Scan the data below for the string "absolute". Show every line where it turns up.

━━━━━━━━━━

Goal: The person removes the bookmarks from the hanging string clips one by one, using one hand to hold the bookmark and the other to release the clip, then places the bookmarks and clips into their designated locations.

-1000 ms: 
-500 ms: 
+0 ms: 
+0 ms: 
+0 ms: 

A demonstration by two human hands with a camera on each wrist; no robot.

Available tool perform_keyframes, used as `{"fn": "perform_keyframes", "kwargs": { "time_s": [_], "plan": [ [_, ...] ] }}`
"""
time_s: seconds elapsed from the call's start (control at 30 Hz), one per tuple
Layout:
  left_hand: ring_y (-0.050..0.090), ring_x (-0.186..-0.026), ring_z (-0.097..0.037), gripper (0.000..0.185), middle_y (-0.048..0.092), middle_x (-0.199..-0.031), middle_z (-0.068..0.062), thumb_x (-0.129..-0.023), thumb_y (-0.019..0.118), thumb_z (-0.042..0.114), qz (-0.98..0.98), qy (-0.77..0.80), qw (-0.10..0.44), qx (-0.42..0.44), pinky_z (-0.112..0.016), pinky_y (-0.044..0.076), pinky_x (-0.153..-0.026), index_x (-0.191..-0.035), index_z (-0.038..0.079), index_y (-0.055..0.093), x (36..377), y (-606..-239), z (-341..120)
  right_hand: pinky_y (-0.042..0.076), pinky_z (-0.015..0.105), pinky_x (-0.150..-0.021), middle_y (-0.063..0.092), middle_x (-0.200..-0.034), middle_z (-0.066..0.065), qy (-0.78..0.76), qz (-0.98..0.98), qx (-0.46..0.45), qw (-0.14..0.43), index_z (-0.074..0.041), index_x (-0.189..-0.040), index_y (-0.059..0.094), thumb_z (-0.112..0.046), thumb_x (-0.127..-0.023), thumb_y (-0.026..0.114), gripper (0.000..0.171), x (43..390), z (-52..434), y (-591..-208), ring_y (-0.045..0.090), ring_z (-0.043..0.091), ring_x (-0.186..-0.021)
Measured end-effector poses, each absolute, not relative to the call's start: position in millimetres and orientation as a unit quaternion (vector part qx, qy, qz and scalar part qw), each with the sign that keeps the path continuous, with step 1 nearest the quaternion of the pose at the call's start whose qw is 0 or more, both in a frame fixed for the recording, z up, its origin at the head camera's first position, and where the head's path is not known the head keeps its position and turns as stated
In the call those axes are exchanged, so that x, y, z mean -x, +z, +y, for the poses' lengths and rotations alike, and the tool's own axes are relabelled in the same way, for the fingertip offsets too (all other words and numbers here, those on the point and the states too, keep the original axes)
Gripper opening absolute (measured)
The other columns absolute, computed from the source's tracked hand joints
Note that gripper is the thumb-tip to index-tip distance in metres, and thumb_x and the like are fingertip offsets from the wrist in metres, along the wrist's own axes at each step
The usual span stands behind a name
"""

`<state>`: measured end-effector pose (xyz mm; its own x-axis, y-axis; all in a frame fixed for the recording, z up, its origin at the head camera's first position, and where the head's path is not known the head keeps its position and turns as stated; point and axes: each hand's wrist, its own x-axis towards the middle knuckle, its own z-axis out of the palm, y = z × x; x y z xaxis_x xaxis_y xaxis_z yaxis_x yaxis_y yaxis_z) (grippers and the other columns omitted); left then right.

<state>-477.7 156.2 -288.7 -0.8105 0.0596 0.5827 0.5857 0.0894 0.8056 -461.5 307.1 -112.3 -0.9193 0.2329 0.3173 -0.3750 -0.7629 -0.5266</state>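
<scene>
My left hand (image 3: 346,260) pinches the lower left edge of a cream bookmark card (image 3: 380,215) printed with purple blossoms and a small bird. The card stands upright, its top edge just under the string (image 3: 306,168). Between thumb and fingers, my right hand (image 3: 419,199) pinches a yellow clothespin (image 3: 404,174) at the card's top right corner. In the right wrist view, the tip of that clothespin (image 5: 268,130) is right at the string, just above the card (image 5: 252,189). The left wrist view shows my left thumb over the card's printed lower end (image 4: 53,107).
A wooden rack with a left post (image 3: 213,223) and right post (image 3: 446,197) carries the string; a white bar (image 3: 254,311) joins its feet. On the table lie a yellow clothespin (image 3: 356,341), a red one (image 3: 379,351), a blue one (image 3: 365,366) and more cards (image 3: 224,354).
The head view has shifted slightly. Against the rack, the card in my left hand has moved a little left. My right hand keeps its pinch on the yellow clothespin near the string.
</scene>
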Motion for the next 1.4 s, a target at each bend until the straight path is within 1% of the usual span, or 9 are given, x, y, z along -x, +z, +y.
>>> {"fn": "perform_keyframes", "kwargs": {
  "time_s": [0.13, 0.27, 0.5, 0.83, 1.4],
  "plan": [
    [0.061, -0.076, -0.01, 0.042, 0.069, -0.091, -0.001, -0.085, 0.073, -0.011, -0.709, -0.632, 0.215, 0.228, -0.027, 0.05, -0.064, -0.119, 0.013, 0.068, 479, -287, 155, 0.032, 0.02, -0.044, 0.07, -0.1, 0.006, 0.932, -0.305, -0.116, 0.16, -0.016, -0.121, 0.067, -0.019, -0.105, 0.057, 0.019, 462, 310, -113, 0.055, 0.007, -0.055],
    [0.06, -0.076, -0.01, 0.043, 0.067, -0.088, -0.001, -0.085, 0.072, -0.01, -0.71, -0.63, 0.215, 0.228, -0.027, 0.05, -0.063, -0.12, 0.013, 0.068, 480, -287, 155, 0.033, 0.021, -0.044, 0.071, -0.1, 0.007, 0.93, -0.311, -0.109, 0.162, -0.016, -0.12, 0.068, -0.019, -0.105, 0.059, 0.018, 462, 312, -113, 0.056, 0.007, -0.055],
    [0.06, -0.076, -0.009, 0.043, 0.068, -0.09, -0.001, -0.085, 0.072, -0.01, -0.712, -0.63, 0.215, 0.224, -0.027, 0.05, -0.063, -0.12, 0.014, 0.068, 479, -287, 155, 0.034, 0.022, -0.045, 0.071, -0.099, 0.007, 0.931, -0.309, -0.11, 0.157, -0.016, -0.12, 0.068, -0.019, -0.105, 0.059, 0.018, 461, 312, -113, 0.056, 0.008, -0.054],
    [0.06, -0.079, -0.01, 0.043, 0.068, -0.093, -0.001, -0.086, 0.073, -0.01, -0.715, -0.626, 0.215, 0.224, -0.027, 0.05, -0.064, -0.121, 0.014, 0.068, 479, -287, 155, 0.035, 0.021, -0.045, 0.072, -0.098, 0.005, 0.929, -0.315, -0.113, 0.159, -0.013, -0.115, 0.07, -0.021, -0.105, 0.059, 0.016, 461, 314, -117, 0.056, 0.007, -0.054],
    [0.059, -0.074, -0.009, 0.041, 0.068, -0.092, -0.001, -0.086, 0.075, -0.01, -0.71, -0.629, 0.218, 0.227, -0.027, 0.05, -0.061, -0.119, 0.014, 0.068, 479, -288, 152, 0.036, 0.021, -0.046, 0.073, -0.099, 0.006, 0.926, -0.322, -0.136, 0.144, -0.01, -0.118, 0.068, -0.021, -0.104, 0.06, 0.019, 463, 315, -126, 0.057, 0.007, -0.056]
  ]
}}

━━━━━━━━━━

Exercise answer:
Measured end-effector poses, each absolute, not relative to the call's start: position in millimetres and orientation as a unit quaternion (vector part qx, qy, qz and scalar part qw), each with the sign that keeps the path continuous, with step 1 nearest the quaternion of the pose at the call's start whose qw is 0 or more, both in a frame fixed for the recording, z up, its origin at the head camera's first position, and where the head's path is not known the head keeps its position and turns as stated
Gripper opening absolute (measured)
The other columns absolute, computed from the source's tracked hand joints

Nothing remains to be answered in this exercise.